After finishing the rifle-grenade work I acted as Assistant-Staff-Captain for about a week. It was chiefly office work as far as I was concerned, the returns being very voluminous. Work as I could there seemed to be no getting to the end of these returns till 9 or 10 o'clock at night. There were also one or two minor court-martial cases, in which my legal training proved some assistance. On March 27 I got my third leave granted, for ten days. It was perhaps rather quick after my last leave, but the fact of my being ill on that occasion was taken into consideration. This time I went to Amiens by motor-lorry and thence to Boulogne, reaching Manchester on the same day that I sailed from France.
On April 6 I left Folkestone and got to Boulogne about 4 o'clock. Here no one could say where the 56th Division was, and I was directed to leave by a midnight train and to report to the R.T.O. at Abbéville. I got there about 2 A.M. and was told to go back to Étaples by an 8 o'clock train that morning. I managed to get a few hours' sleep and breakfast at the Officers Club at Abbéville, and reached Étaples about midday on April 7. On April 9 I was told to proceed to St. Pol and get further directions there. I arrived there in time for lunch, and then reached Frévent by another train. Here I was told to go by the light railway towards Wanquetin and to make inquiries for the 50th Division on the way. At Frévent I saw a lot of slightly wounded soldiers coming back from Arras; they had been over the top that morning on the first day of the great battle which had just started. Just before reaching Avesnes-le-Compte I spotted some Divisional transport on the roads, and, on making inquiries at Avesnes, I learnt that the 149th Infantry Brigade were quartered at Manin about two miles away. So I left the train and reached our H.Q. just in time for dinner.
The 50th Division had marched from Warfusée, and were now proceeding towards Arras to take part in the battle which had started on April 9.
XXII[ToC]
THE BATTLE OF ARRAS
The Battle of Arras started with a great success. The Vimy Ridge was recaptured and the vast fortress between Telegraph Hill and Neuville Vitasse, including a substantial part of the famous Hindenburg Line, fell in one day. The high ground at Monchy-le-Preux was soon stormed and secured. But after this progress became very slow, nothing seemed to come of these great tactical successes. The fighting, instead of developing into open warfare as we had expected, became again very similar in character to the great trench to trench battles on the Somme.

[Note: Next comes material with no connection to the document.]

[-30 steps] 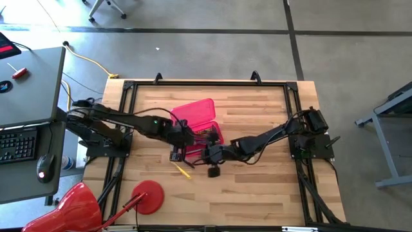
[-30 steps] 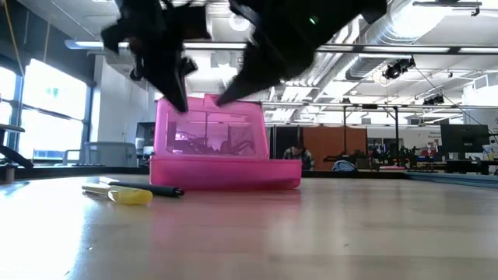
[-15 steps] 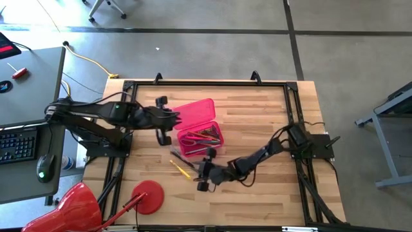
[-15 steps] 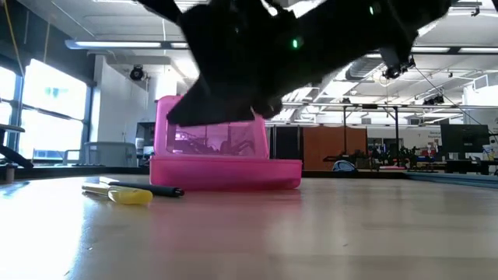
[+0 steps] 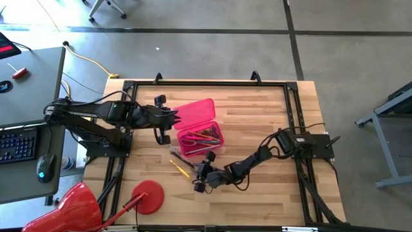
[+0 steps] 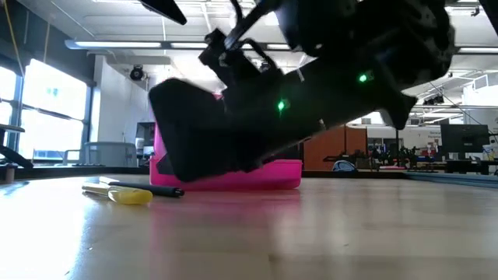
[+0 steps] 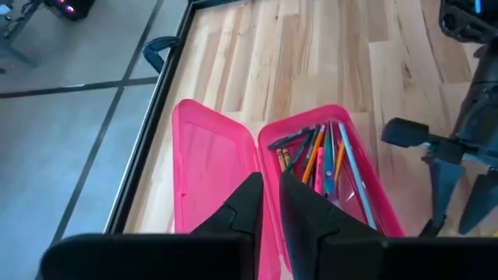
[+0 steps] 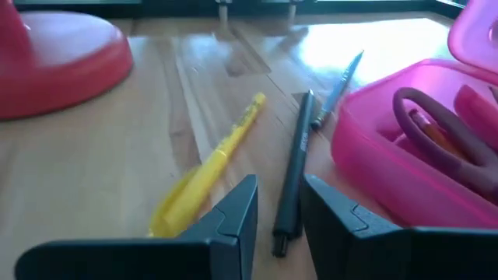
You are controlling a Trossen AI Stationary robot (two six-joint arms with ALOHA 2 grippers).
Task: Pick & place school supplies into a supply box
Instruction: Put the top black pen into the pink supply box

The French waited a week before starting their offensive in Champagne, and when it did start it failed completely. The weather broke down on April 10, as it generally did in 1917 whenever the British commenced offensive operations. It became very cold and it rained or snowed almost incessantly for over a week. It is hard for one who saw only a small sector of this great battle to understand what prevented us from taking greater advantage of our great initial success, which certainly surprised and disorganised the enemy. But it was not merely the weather which broke down at a critical moment. There were other causes at work to delay and impede success. I strongly suspect that the British infantry units were still suffering from their tremendous exertions in 1916; and they certainly had not the confident assurance of victory which inspired the terrible sacrifices on the Somme. Hitherto our artillery had never been so strong nor had the mechanical aids to victory been so numerous or so varied. Gas-projectors and oil-drums were first used in this battle, new aeroplanes were first launched out in public; the British held the mastery of the air, and the Germans had not yet devised any effective remedy for the British tanks. But the British troops were not the troops of the Somme. The old type of volunteer had largely disappeared, and the same resolution and confidence were not displayed by some of the British divisions. The very strength of our artillery was sapping the old reliance on the rifle, and when the barrage stopped the infantry often seemed to be powerless to defend the captured positions.